The eye already is cast to the future, with the recent policy of going younger and stockpiling prospects for the future appearing to give way to the return of the Galactico mentality. Eden Hazard, Neymar, Kylian Mbappe, N'Golo Kante, Mauro Icardi ... the list goes on of superstars linked with moves to the Bernabeu. 

A good, young core is already in place, and the necessity to completely overhaul might be overstated some, but Real Madrid doesn't react by taking small, measured steps. Hundreds of millions of euros will be spent this summer, remaking a squad that had tremendous success in the last five years in Europe, less success domestically and is smarting from never properly replacing Cristiano Ronaldo. Overcompensating for that failure is the name of the game in the Spanish capital.

BAYERN MUNICH

If Niko Kovac has one thing going for him, it's that Bayern is back in the Bundesliga title hunt after appearing to have little chance of catching Dortmund earlier this winter. BVB's slump coupled with Bayern's return to form, at least domestically, has given the first-year manager a lifeline, but the listlessness with which Bayern exited the Champions League won't sit well in a boardroom hell-bent on European domination. It sounds like it's not sitting well in the dressing room, either. 

Robert Lewandowski didn't mince his words after Wednesday's elimination, criticizing the tactics with with Kovac deployed Bayern in both legs. Based on the outcome, you could hardly blame him.

"In both games I think we played too defensive," Lewandowski said. "We didn’t try to push forward to create situations–in the first game and today.

“We didn’t risk much, we were playing at home it was our game, but that’s why I think Liverpool beat us. We were playing too deep, we didn’t take risks, I don’t know why.

“We tried to push Liverpool but offensively sometimes it was two against four players and that’s why we didn’t do much.”

Amid all of this, Bayern has already begun building for the future. Arjen Robben and Frank Ribery won't be around for long and the defense and forwards are aging and getting beyond their prime, but the club is stockpiling young talent to usher in a new era of dominance. The big question is: who will be the manager that oversees it?

PSG

PSG will win Ligue 1 again, and it might take another domestic cup this season, too. Hooray.

The club's only aim at this juncture is winning in Europe, and yet it has followed three straight Champions League quarterfinal exits with two straight last-16 ousters, leaving its ownership likely flummoxed at what to do next after spending hundreds of millions to craft a winner. A common theme in the last two seasons is that Neymar was injured. He missed the 2018 last-16 ouster at the hands of Real Madrid (the luck of the draw!) and then this season's exit vs. Manchester United. VAR's influential role also had a huge say in this season's misfortune. The club can run out whatever excuses it would like, and to an extent, manager Thomas Tuchel has.
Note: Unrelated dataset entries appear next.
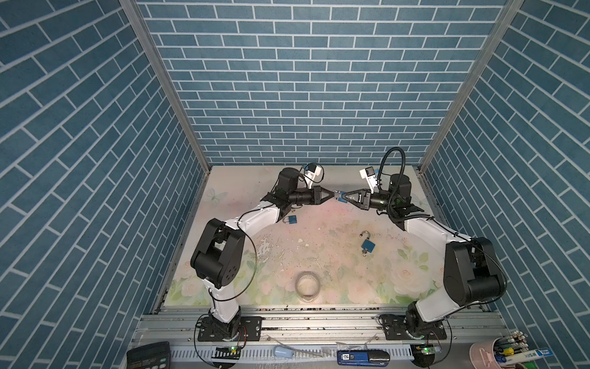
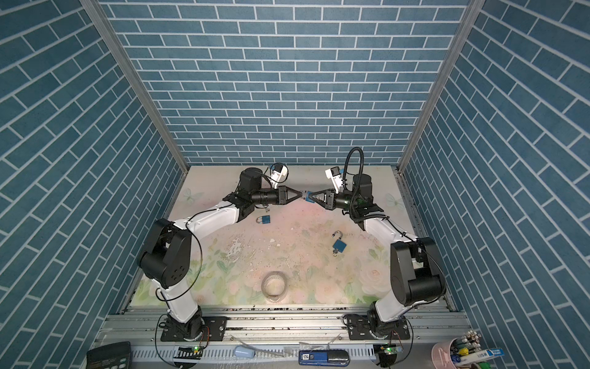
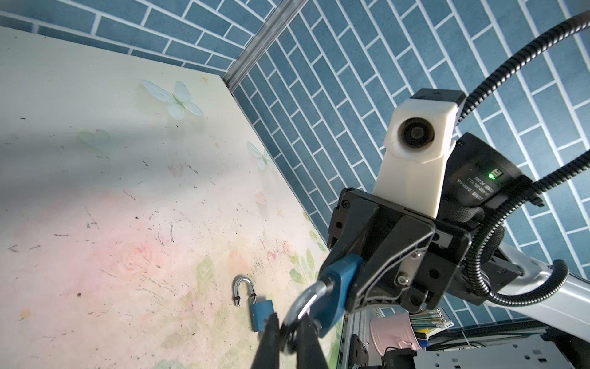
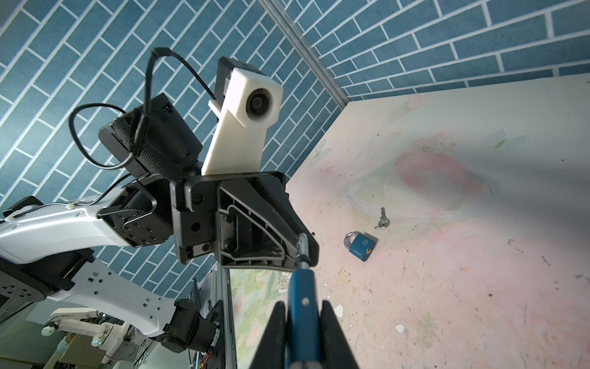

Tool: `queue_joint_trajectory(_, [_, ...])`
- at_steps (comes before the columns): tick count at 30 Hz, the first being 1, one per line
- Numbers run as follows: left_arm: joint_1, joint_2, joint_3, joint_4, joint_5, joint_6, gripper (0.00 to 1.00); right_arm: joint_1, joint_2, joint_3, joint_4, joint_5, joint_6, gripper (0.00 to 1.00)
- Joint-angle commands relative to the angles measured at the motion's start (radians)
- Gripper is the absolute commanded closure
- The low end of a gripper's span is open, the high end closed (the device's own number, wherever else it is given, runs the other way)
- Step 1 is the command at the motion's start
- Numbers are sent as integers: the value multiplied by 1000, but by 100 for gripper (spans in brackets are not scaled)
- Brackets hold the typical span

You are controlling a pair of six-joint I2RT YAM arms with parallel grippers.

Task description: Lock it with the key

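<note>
Padlock (image 4: 301, 300) body tight between right jaws, shackle (image 3: 305, 300) within clenched left jaws

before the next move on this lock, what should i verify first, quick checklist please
1. Right end effector shut on the held padlock, on its blue body: ok.
2. Left end effector shut on its shackle: ok.
3. Shackle pressed fully into the body: cannot tell, one leg is hidden.
4. Held padlock's keyway loaded: cannot tell, hidden; a loose key lies beside the closed padlock.
5. Closed padlock and open padlock on the table lie clear of both end effectors: ok.
</note>
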Motion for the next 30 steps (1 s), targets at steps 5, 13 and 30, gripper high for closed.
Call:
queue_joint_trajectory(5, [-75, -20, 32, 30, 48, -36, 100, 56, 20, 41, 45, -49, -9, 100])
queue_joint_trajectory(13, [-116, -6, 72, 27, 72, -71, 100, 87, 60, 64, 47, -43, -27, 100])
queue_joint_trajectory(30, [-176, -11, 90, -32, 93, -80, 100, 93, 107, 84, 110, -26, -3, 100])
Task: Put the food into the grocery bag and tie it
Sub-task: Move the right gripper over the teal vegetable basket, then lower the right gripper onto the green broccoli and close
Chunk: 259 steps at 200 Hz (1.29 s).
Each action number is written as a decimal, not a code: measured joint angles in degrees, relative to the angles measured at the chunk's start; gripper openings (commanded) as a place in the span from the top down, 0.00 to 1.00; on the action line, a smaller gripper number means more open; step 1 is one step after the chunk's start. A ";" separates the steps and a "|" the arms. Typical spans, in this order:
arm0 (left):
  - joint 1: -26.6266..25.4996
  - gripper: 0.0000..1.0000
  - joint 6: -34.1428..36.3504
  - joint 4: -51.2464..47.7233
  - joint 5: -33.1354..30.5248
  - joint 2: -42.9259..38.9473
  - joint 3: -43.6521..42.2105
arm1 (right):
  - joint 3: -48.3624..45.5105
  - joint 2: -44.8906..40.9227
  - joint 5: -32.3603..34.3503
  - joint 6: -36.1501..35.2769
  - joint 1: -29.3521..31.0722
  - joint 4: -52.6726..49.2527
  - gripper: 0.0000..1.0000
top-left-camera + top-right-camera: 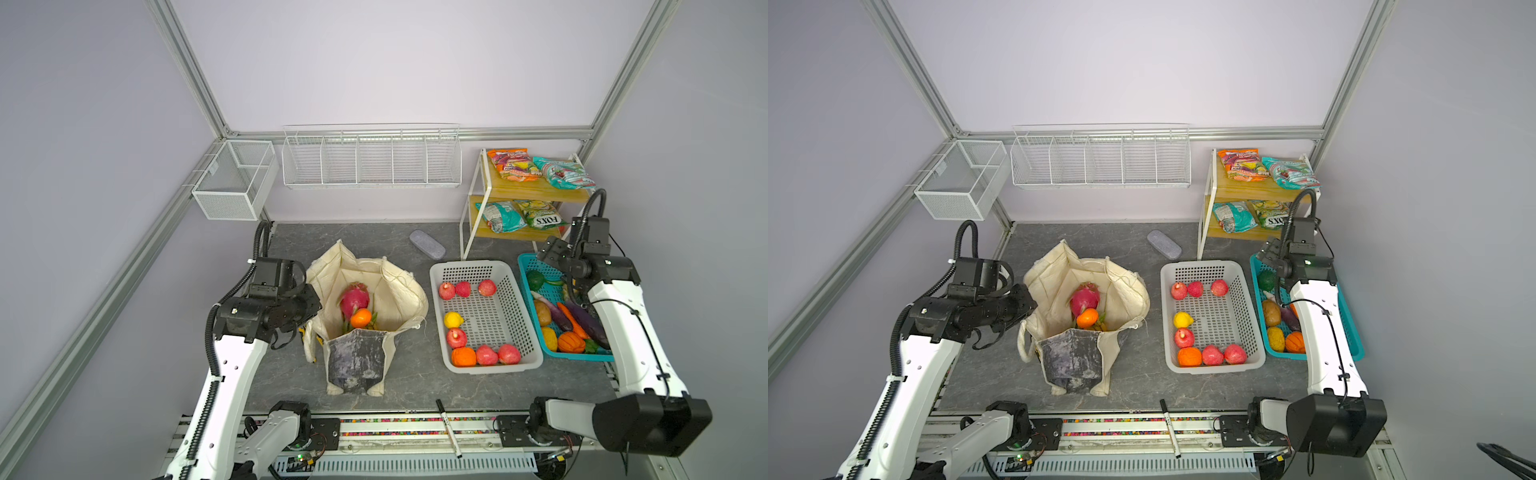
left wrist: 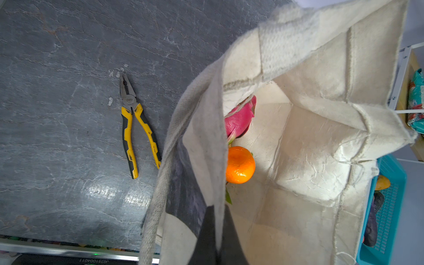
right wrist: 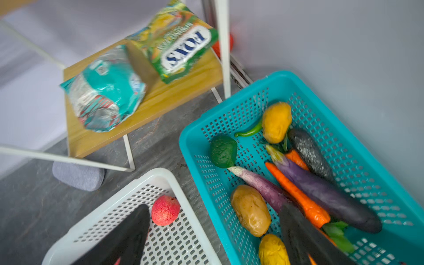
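Top views both show the bag (image 1: 355,361) standing open on the table (image 1: 415,386) at centre frame, with its marbled panel facing the lower edge. Inside it lie a dragon fruit (image 1: 354,298) and, touching it, an orange (image 1: 360,318). The left claw (image 1: 311,306) sits at the bag's left rim, pressed together on the cloth. In the left wrist view that rim runs up toward the lens, and pliers (image 2: 129,101) lie flat on the table near the bag. Right of centre stands a white basket (image 1: 471,266) with red and yellow fruit along its edges. Just beside it, further right, is a teal basket (image 1: 577,356) of vegetables. The right claw (image 1: 548,249) hangs over the teal basket's upper-left corner, just below the shelf rack (image 1: 536,191) of snack packets. In the right wrist view its fingers (image 3: 128,234) are spread wide, one over each basket.
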 measured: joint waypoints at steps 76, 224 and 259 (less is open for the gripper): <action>-0.04 1.00 0.02 0.00 -0.04 0.07 0.33 | -6.21 12.44 -17.33 6.80 -10.93 9.94 0.04; -0.09 1.00 0.00 0.90 0.00 1.46 0.50 | 1.90 32.39 -22.18 -0.17 -12.07 10.36 0.06; -0.09 1.00 0.00 1.09 -0.02 2.25 0.61 | 1.88 33.59 -22.21 0.35 -11.65 11.89 0.09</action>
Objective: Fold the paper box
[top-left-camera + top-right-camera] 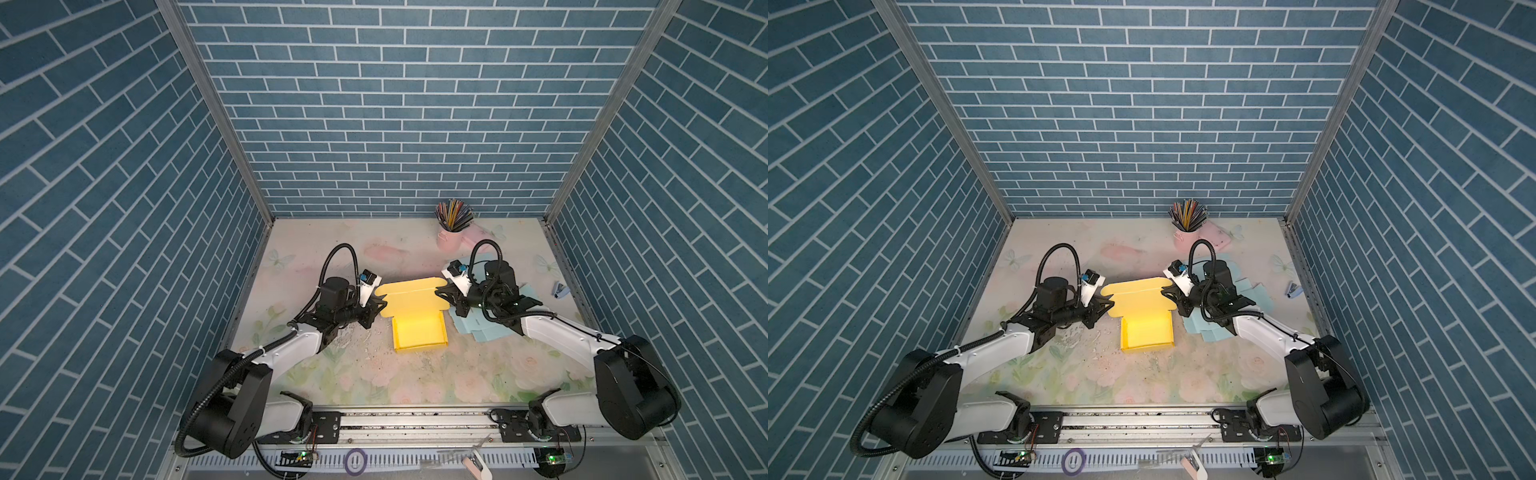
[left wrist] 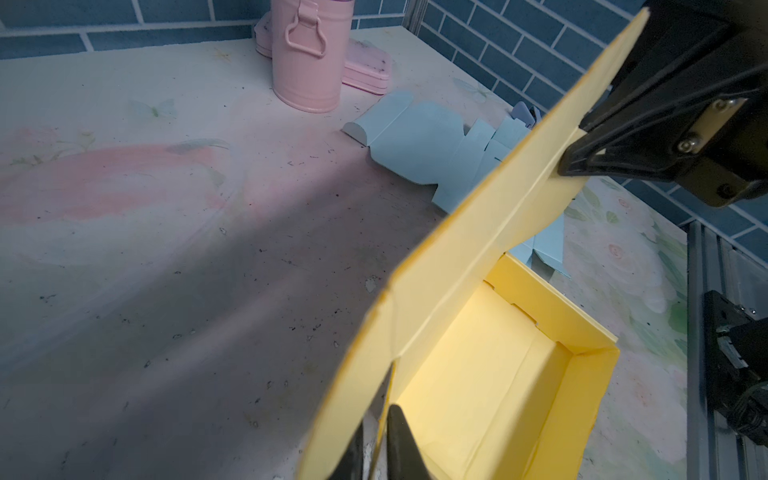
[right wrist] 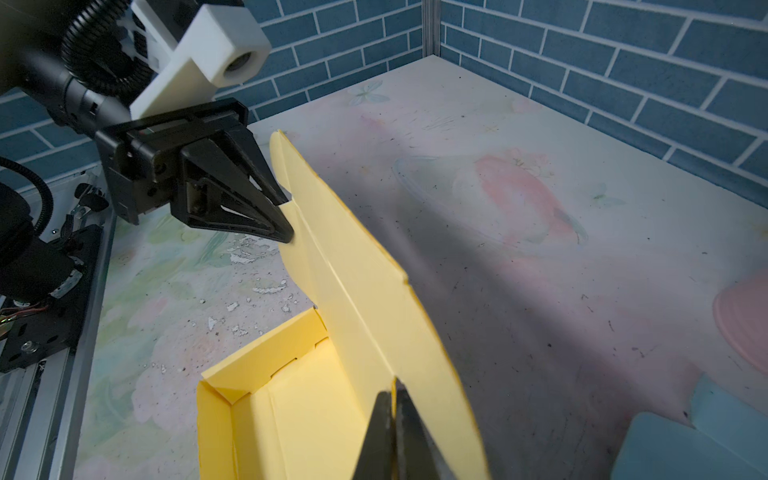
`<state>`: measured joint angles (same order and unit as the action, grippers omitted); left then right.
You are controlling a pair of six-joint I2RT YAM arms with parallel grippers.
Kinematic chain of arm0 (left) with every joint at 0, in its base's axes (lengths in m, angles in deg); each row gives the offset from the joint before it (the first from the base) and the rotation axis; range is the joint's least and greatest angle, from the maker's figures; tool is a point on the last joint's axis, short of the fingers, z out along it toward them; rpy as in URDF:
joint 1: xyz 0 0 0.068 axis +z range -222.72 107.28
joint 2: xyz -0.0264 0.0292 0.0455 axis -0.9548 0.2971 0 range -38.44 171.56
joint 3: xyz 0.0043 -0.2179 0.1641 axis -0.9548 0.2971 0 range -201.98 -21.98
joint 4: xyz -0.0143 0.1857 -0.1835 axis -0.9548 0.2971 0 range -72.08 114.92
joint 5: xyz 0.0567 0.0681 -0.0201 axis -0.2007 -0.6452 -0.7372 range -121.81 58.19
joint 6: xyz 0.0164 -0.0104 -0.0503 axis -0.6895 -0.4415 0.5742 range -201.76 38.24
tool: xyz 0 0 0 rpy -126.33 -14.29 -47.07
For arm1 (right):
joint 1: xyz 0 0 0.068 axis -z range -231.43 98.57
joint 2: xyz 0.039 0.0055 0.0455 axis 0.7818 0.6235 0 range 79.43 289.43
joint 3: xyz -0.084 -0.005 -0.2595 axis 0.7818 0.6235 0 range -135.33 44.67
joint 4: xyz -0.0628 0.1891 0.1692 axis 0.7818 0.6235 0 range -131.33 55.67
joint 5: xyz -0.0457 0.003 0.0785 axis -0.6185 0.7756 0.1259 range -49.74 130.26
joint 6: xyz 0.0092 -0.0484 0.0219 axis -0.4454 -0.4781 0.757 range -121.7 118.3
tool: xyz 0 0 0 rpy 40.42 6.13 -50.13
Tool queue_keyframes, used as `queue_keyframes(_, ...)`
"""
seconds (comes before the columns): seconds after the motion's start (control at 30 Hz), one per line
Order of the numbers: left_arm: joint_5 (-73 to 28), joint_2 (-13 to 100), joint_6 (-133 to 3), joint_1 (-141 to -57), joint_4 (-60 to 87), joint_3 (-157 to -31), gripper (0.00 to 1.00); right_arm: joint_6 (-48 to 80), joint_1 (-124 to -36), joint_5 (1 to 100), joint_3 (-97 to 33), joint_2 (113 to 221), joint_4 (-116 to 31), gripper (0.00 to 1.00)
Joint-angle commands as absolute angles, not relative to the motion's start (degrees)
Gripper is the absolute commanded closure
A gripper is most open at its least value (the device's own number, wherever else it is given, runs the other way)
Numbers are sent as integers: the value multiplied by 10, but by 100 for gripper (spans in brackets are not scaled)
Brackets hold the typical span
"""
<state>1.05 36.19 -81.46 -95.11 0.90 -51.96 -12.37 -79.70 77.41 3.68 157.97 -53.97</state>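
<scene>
Yellow card is clamped at both ends: the left gripper (image 3: 286, 220) pinches one end flap of the raised lid (image 1: 409, 296), and the right gripper (image 2: 567, 160) is clenched on the opposite flap. The paper box (image 1: 419, 334) sits in the middle of the table (image 1: 374, 249) between the arms, its tray open upward. Pale blue card blanks (image 1: 478, 330) lie under the right arm, just beside the tray. A pink can (image 1: 448, 240) stands at the back. Its coloured sticks (image 1: 1187, 214) show only in the top views, while the left wrist view gives its handle and a pink case (image 2: 368, 72) just behind it.
</scene>
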Motion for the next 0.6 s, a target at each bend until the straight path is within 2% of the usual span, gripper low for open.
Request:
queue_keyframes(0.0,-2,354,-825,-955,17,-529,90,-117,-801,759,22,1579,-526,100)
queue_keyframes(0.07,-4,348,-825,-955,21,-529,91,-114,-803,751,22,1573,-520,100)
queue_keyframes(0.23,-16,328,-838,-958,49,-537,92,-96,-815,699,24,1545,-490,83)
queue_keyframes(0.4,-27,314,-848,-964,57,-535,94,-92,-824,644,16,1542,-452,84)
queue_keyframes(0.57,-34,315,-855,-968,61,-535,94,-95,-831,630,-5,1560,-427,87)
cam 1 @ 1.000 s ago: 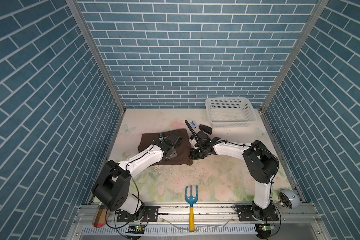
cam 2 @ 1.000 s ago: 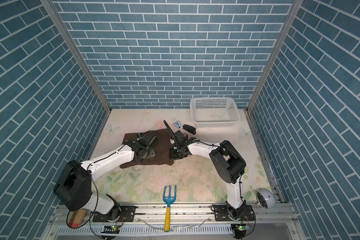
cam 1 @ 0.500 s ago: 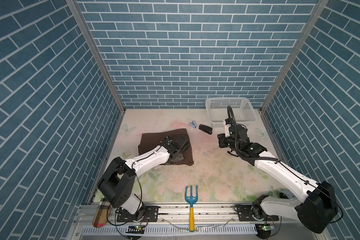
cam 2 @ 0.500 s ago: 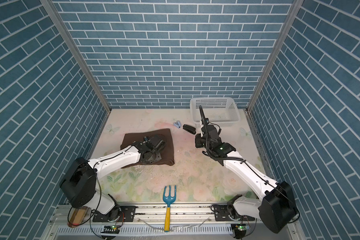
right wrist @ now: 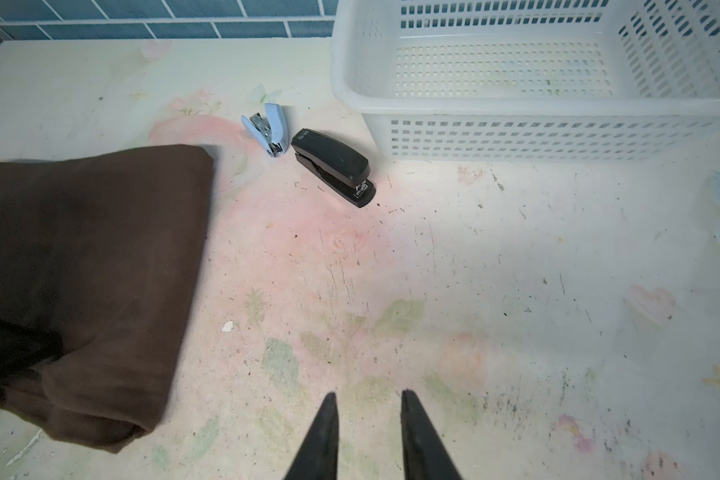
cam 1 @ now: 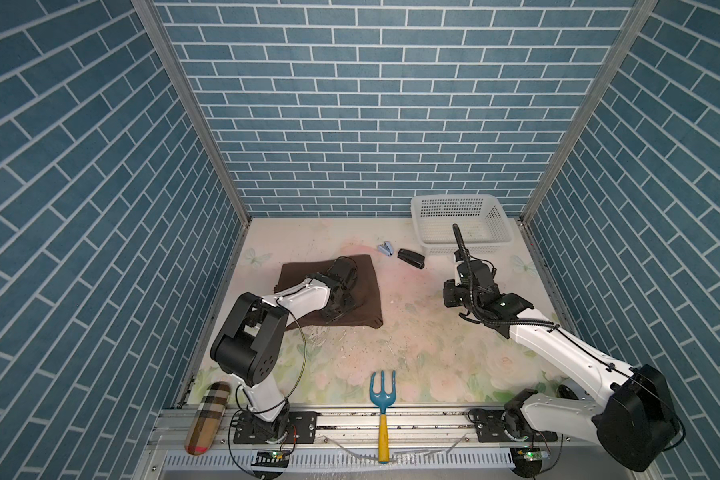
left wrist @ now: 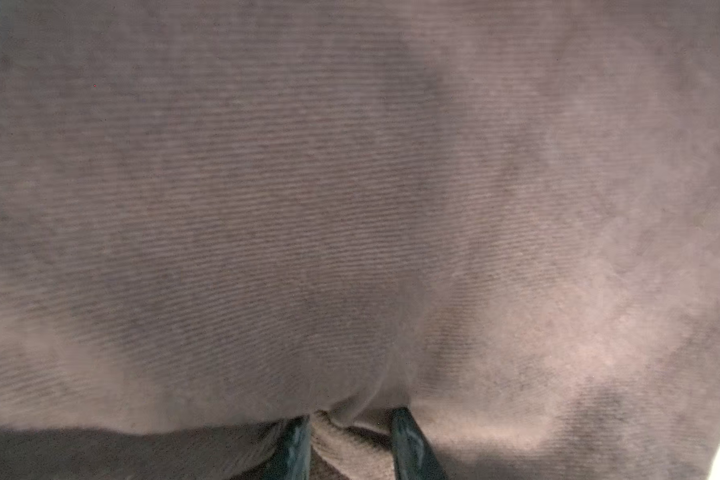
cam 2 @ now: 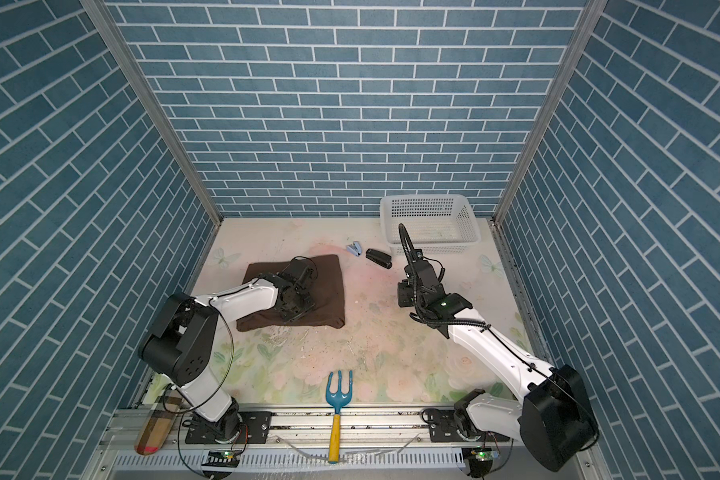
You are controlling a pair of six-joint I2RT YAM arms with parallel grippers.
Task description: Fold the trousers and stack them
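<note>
The dark brown trousers [cam 1: 368,291] [cam 2: 331,286] lie folded in a flat rectangle left of the middle in both top views. My left gripper [cam 1: 336,309] [cam 2: 294,308] presses down on the stack's middle. In the left wrist view the cloth [left wrist: 350,187] fills the frame, and the left gripper [left wrist: 352,415] is shut on a raised ridge of it. My right gripper [cam 1: 454,294] [cam 2: 404,294] hovers over bare table to the right, apart from the trousers [right wrist: 100,249]. In its wrist view the right gripper [right wrist: 366,395] stands open and holds nothing.
A white basket [cam 1: 462,248] [cam 2: 433,248] [right wrist: 516,137] stands at the back right. A black stapler [cam 1: 411,258] [right wrist: 333,166] and a small blue stapler [cam 1: 385,249] [right wrist: 267,129] lie before it. A blue garden fork [cam 1: 382,395] and a plaid pouch [cam 1: 206,415] rest at the front edge.
My right arm has swung away from the trousers' right edge to the right side of the table. The left gripper stayed on the trousers, which now lie squarer.
</note>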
He called it an "accident" instead of fully taking accountability for letting a Man United side missing 10 first-team players and featuring novice teenagers as late-game substitutes go into Paris and walk out as victors.

Still, drastic changes shouldn't be expected. Chairman Nasser Al-Khelaifi maintains that Neymar and Mbappe will not be sold. Even if Neymar were to go, the club has shown it's arguably more balanced and more cohesive without his individual brilliance. Goalkeeper Alphonse Areola probably should've started in place of Gianluigi Buffon (it's so painful to say), and should be the choice going forward. Defensively, it's probably time to consider a long-term replacement for the aging Thiago Silva.

There's little PSG can do to get better, week-in and week-out competition in Ligue 1, but it can refine its own squad and have Tuchel mold it more so that the inconsistent showings (poor vs. Liverpool at Anfield, excellent in Paris; excellent vs. Man United at Old Trafford, poor at home) become less of a theme and more of a way of the past. Good fortune in the draw and less controversy by way of VAR couldn't hurt, either.